Extract the opening line of the entries and every line after it, stopping at and including the line that contains "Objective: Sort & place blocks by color". Do not include pictures.

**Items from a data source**
'''
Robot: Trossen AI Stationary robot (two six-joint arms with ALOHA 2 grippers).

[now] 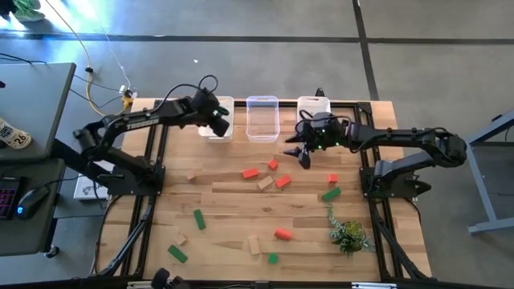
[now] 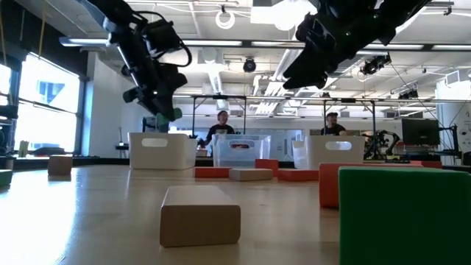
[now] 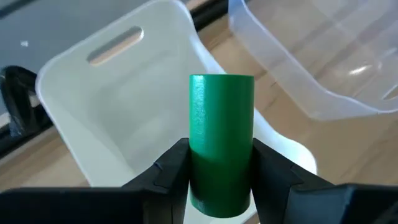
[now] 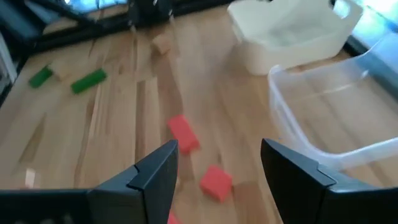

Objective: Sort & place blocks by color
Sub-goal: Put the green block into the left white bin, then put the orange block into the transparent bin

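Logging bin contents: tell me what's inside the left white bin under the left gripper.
The left white bin shows bare walls; the green cylinder in the left gripper hides part of its floor.

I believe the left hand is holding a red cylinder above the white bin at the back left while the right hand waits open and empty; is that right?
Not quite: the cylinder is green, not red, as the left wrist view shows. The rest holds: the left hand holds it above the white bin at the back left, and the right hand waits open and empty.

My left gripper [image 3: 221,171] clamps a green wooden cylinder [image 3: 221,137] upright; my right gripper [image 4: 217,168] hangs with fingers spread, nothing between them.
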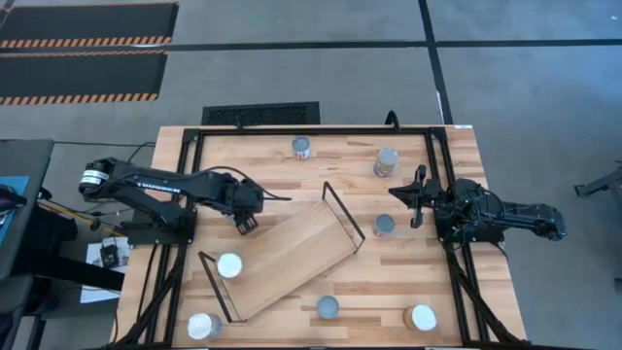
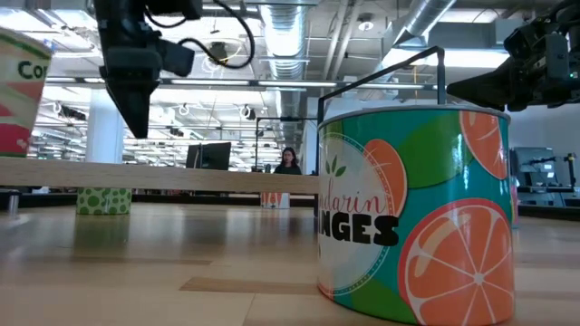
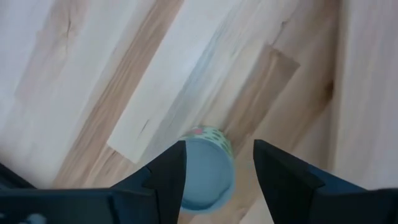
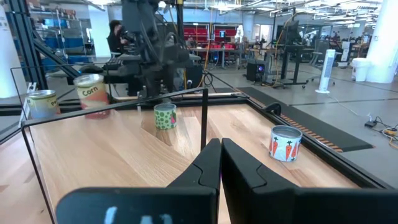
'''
**EXERCISE RESPONSE**
Robot: Trossen AI Stationary robot (two six-joint arms with ALOHA 2 grippers).

[now] 
[now] 
[now] 
[now] 

Objective: Sort & place blocks by color

No more output will be added to the exercise.